We saw Alexandria Ocasio-Cortez at the Met Gala wearing a dress saying “tax the rich” in 2021. At the 2018 Golden Globes, many women wore all black to show their solidarity and support for the #MeToo movement while other people sported the “time’s up” slogan to show their support. In 2019, Joy Villa wore a MAGA gown to the Grammy Awards with “build the wall” written across the skirt and a purse that said “make America great again.”

These award ceremonies have become major platforms for actors and artists to make a statement about any topic they would like without any restraint. For viewers, these award shows are a break from regular, chaotic life. People want to be lost in the fashion, awards, performances and acceptance speeches. Seeing things that remind them of their stressful lives may drive them away. 

Besides the political aspect that sneaks in on the red carpet, these award shows have lost their importance in people’s lives. 

According to Nielsen, a company that tracks how many viewers watch certain shows, only 9.85 million viewers watched the 2021 Oscars ceremony and 16.6 million viewers in 2022. However, these numbers are nowhere near the Oscars record of 55.3 million viewers in 1998.

Many people under the age of 30 no longer use cable and aren’t watching these award shows because they aren’t available on streaming platforms. These award shows are missing a major part of their target audience. 

These ceremonies used to hold importance to us and would give us new movies, songs and artists to enjoy. However, these shows never change.
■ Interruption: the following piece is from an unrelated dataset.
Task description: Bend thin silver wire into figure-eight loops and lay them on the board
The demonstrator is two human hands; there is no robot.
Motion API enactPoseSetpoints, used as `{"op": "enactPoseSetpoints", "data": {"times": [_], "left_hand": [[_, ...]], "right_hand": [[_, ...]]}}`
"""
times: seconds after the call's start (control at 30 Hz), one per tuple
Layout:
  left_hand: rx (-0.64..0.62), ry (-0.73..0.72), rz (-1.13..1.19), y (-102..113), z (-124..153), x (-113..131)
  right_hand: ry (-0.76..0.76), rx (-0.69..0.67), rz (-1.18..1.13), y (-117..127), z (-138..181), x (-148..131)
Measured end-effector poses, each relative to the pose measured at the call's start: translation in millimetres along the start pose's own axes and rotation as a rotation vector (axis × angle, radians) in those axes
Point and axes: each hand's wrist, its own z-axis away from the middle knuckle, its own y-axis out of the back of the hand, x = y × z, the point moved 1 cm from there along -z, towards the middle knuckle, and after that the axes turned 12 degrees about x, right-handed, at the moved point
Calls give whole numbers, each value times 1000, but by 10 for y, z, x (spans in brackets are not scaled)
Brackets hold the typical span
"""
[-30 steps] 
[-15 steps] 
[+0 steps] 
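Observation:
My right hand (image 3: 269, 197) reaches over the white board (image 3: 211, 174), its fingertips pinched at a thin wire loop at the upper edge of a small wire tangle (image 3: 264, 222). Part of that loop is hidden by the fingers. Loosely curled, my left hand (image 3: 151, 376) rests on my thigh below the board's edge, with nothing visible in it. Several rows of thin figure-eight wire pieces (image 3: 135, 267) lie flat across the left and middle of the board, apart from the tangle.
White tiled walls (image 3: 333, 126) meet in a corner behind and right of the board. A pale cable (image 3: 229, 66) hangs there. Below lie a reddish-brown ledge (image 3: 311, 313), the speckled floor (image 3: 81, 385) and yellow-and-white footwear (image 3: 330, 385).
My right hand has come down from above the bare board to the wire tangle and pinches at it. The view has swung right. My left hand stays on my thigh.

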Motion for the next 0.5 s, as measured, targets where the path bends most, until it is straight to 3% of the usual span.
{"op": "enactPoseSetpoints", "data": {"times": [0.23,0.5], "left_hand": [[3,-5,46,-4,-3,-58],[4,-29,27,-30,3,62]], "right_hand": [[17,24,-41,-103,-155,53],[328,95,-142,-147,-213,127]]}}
They have new hosts who make bland jokes, the same actors and artists winning and the same long winded speeches about how they couldn’t have done it without their team and fans. 

All of this is sweet and great for the winners, but as viewers, it does nothing but put us to sleep. 

Even outside forces are working against these award shows. In 2005, there were 564 different award shows according to ABC news. The award pool has become so cluttered with different awards for actors and artists to win that they have lost their novelty.

The appeal of award shows is there, viewers still want to see what the next big thing will be. However, without making any changes, the award shows could continue to lose more viewers.